Task instructions:
Beginning at the line that includes "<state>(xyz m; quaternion", return each line exactly through the end of the listing, and no line before it.

◇ ◇ ◇ ◇ ◇

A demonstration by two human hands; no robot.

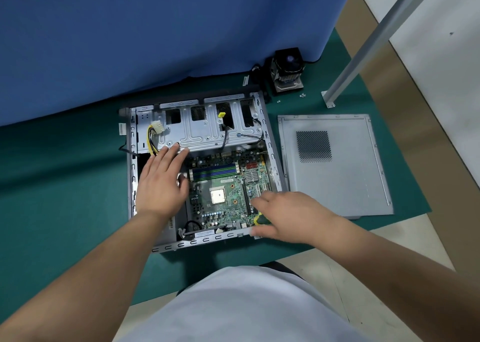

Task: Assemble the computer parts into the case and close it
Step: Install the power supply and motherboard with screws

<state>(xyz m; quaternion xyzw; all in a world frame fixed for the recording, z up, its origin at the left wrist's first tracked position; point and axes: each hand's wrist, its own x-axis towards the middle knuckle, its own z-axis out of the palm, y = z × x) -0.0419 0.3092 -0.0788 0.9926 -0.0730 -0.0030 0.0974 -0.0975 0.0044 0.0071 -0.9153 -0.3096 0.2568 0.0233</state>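
Head view, boxy metal case (pixel 272 157) (lidless), flat perforated panel (pixel 335 165) beside

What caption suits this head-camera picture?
Two hands reach into an open computer case; side panel lies beside it.

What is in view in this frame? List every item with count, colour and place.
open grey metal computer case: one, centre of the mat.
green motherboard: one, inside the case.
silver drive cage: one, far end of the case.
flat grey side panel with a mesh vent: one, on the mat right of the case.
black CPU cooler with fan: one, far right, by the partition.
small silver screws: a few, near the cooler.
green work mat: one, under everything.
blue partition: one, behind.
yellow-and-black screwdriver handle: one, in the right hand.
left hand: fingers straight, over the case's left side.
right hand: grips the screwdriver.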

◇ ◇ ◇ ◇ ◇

Output:
<state>(xyz m; quaternion xyzw; all in a world frame fixed for the recording, z up, its origin at the left wrist's first tracked position; point and axes: each hand's wrist, its own x-axis towards the middle knuckle, its own z-axis out of the palm, y = z × x) -0.0419 0.3092 -0.0788 0.9926 -0.0730 -0.0030 0.0974 -0.0975 0.0044 0.0071 -0.9153 -0.3096 0.2568 0.0233</state>
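Head view, boxy metal case (pixel 272 157) (lidless), flat perforated panel (pixel 335 165) beside

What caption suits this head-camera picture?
Two hands reach into an open computer case; side panel lies beside it.

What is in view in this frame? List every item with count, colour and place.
open grey metal computer case: one, centre of the mat.
green motherboard: one, inside the case.
silver drive cage: one, far end of the case.
flat grey side panel with a mesh vent: one, on the mat right of the case.
black CPU cooler with fan: one, far right, by the partition.
small silver screws: a few, near the cooler.
green work mat: one, under everything.
blue partition: one, behind.
yellow-and-black screwdriver handle: one, in the right hand.
left hand: fingers straight, over the case's left side.
right hand: grips the screwdriver.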

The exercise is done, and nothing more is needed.